How I 'Diffuse' a Migraine Before It 'Detonates'
After years of learning what triggers will detonate the bomb in my brain, I have managed to balance activity and rest. This post is about avoiding denotation. Perhaps my insight can be applied to your own experiences, but you must know I am not a medical professional.
I am a warrior.
I battle pain every minute of every day. This has been my reality for many years. Sometimes, I win the fight and I am able to do everything on my to-do list. When I lose the battle with chronic pain, I self-destruct. The detonation is the explosion of a migraine. The effect is contained and isolated, but catastrophic. I see violent red and black. I hear shrieking that echoes for hours, no matter how quiet my environment. Moving hurts, stillness hurts. Even in sleep, I dream of running from an external threat but ultimately being beaten and broken. In reality, there is no escape.
My war started with infrequent battles, worrisome enough for my first CT scan to be ordered when I was 2 years old. By age 10, I had been hospitalized multiple times for weekly migraines. The next year, I spent every weekend for months in the ER because I couldn’t keep down food or water due to migraine pain. Eventually, we adjusted my medicines and this pattern broke.
By age 16, I had daily head pain. Migraines came often. I developed mini-explosions throughout the day, small bursts of lightning that lasted between a few seconds and several minutes. When the pain didn’t pass, I retreated to bed with a cool compress over my eyes and an icepack on my neck. Every migraine passed with time, only to shrink back and wait for the next opportunity to strike me. Alone with my dark thoughts, I felt defeated.
My bleak battle with pain does have a silver lining: I’ve adopted a lifestyle that mitigates triggers and severely cuts down on my pain detonation. I have found that the best way to diffuse a migraine is to avoid my triggers. While triggers vary from person to person, mine include sudden exposure to bright, flashing lights, sustained loud or annoying noises, lack of sleep, strong scents (especially smoke), overexertion, and any object rushing toward my face. Cloudy weather, poor nutrition and crying are other potential triggers that can detonate a migraine for me.

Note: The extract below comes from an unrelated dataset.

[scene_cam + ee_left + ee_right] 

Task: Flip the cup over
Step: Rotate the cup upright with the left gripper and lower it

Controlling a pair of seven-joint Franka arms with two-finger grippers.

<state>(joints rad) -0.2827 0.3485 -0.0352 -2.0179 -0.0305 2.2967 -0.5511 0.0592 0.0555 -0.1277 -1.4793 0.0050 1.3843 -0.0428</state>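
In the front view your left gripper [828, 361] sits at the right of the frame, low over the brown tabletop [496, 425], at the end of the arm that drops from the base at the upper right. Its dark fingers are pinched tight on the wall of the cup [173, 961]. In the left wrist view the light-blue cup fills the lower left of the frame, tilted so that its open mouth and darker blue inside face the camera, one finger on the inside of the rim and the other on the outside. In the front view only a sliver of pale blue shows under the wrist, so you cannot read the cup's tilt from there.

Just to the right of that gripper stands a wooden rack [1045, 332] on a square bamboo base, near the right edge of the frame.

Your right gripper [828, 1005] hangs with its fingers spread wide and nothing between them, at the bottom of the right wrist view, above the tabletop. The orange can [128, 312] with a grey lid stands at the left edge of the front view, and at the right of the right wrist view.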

On one occasion during my senior year of high school, I ignored a migraine to join my a cappella group caroling around an outdoor mall. It was a grey, cloudy day. I had not slept well. I was exposed to loud sounds as I was surrounded by my choral group because, you know, singing. Although it didn’t seem like much physical exertion at the time, we walked all over downtown several times over. I’m pretty sure my only breakfast was Skittles because – TMI alert – I puked the rainbow. To recap, that is trigger (cloudy), trigger (lack of sleep), trigger (loud sounds), trigger (overexertion), trigger (poor nutrition) and, bam, detonation (migraine). I missed nearly a full week of school after those few hours of caroling.

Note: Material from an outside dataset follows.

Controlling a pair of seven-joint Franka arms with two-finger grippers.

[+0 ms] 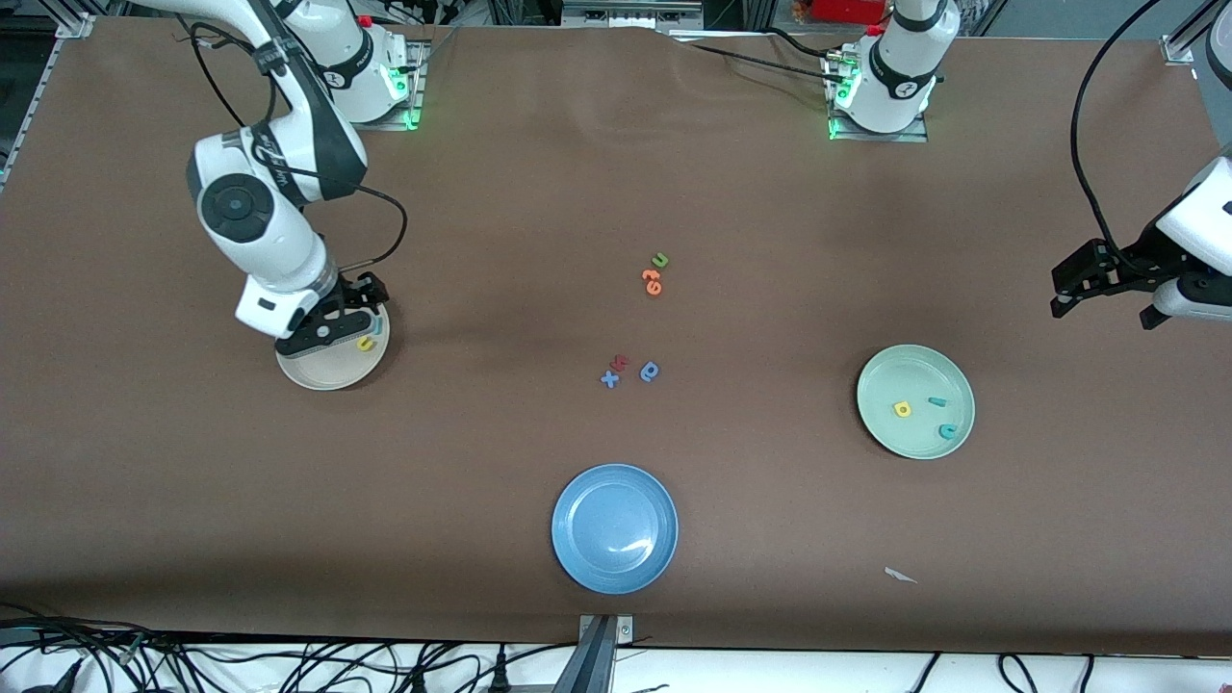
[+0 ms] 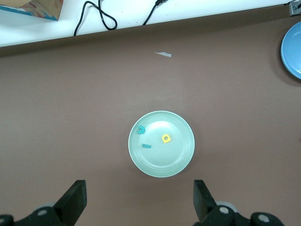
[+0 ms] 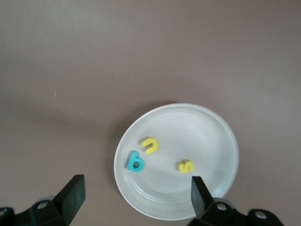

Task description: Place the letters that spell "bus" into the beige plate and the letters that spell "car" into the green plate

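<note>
The beige plate (image 1: 318, 371) lies toward the right arm's end of the table. In the right wrist view this plate (image 3: 207, 136) holds a teal "b" (image 3: 136, 162), a yellow "u" (image 3: 150, 145) and a yellow "s" (image 3: 185, 165). My right gripper (image 1: 337, 337) (image 3: 136, 188) hangs open just over the plate, holding nothing. The green plate (image 1: 890, 375) (image 2: 164, 162) holds a yellow "a" (image 1: 902, 409) (image 2: 166, 138), a teal "r" (image 1: 937, 401) (image 2: 146, 146) and a teal "c" (image 1: 948, 430) (image 2: 140, 130). My left gripper (image 1: 1097, 279) (image 2: 138, 197) waits open and empty in the air beside the green plate.
A blue plate (image 1: 614, 527) sits near the front edge at mid-table. Loose letters lie in the middle: a green "u" (image 1: 660, 260), orange ones (image 1: 653, 280), a red one (image 1: 621, 362), a blue "x" (image 1: 609, 379) and a darker blue round one (image 1: 651, 372). A paper scrap (image 1: 900, 575) lies near the front edge.
</note>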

In the years since high school, I have come up with a balancing act to avoid migraine detonation. Through trial and error, I have discovered how to approach my triggers without an explosion of debilitating pain. While staying mindful of consequences, I am well-versed at deconstructing a task. For example, as a college student, I knew I could never stay up all night to write an essay or study for an exam. Instead, I had to stay on task each day leading up to a due date. In the 11th hour, I was calm and collected (and often sleeping peacefully). That’s right: I made it through college without a single all-nighter, and still graduated with a 3.6 upper division major GPA.
People with chronic pain have to become experts on their own bodies. They have to experiment with doctors, medications, limits and the kooky things people suggest. There is no such thing as a one-size-fits-all when it comes to migraines or pain. Pain management is an individualized journey. Diffusing a migraine takes a highly specialized toolkit. Here are a few of the tools and techniques I have found most useful:
Patience. Patience with my body, my doctors, my family and my healing. Pain cannot be rushed, so patience is an essential part of preventing a migraine attack as well as managing through a detonation.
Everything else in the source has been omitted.